The parasitism of Microbotryum species in their hosts in vivo is visible upon teliospore presentation of the parasite in soral structures. Different Microbotryum species develop sori in different organs of their hosts. The most well-known species, the anthericolous smuts, develop sori in the anthers of Caprifoliaceae, Caryophyllaceae, Lamiaceae, Lentibulariaceae, Montiaceae, and Primulaceae. Spore production of other species occurs in ovaries or seeds (Caprifoliaceae, Caryophyllaceae, Gentianaceae, Montiaceae, Onagraceae, and Polygonaceae), flowers (Asteraceae, Montiaceae, and Polygonaceae), leaves (Polygonaceae), stems (Polygonaceae), or a combination of organs (Polygonaceae). The same sorus location occurs in different host families, but it remains unclear whether or how often the transitions between the different soral sites have occurred within Microbotryum.

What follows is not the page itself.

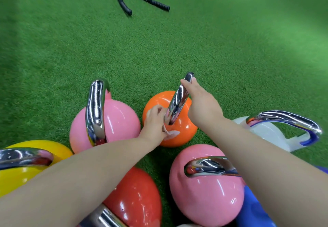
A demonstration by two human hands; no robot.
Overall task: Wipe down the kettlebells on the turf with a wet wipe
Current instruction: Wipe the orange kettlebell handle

In order to gain more insight into these topics, this study addressed the following questions: (1) Are the caryophyllaceous Microbotryum species that form sori in ovules/seeds monophyletic, and how are they related to the caryophyllaceous anther smuts? (2) What is the ancestral state of sorus location in the genus Microbotryum, and how is the location of spore production reflected by Microbotryum phylogeny? (3) Are monophyletic clades of parasites restricted to monophyletic groups of hosts, and what is the most likely ancestral host genus parasitized by members of the genus Microbotryum? To answer these questions, molecular phylogenetic analyses and ancestral state reconstructions were performed based on a broad species sampling that covers 57 Microbotryum species, many of which are considered in phylogenetic analyses here for the first time.

Materials and methods

Specimens and morphological analyses

The specimens newly sequenced for this study are shown in Table 1. The voucher specimens are deposited in the herbaria of the Botanischer Garten und Botanisches Museum Berlin-Dahlem (B), Herbarium Ustilaginales Vánky (HUV, deposited in BRIP), Royal Botanic Gardens, Kew (K(M)), Komarov Botanical Institute, Russian Academy of Sciences, St Petersburg (LE), Botanische Staatssammlung München (M), Royal Botanic Garden, Madrid (MA), the Institute of Biodiversity and Ecosystem Research, Bulgarian Academy of Sciences, Sofia (SOMF), and the herbarium of the University of Tübingen (TUB).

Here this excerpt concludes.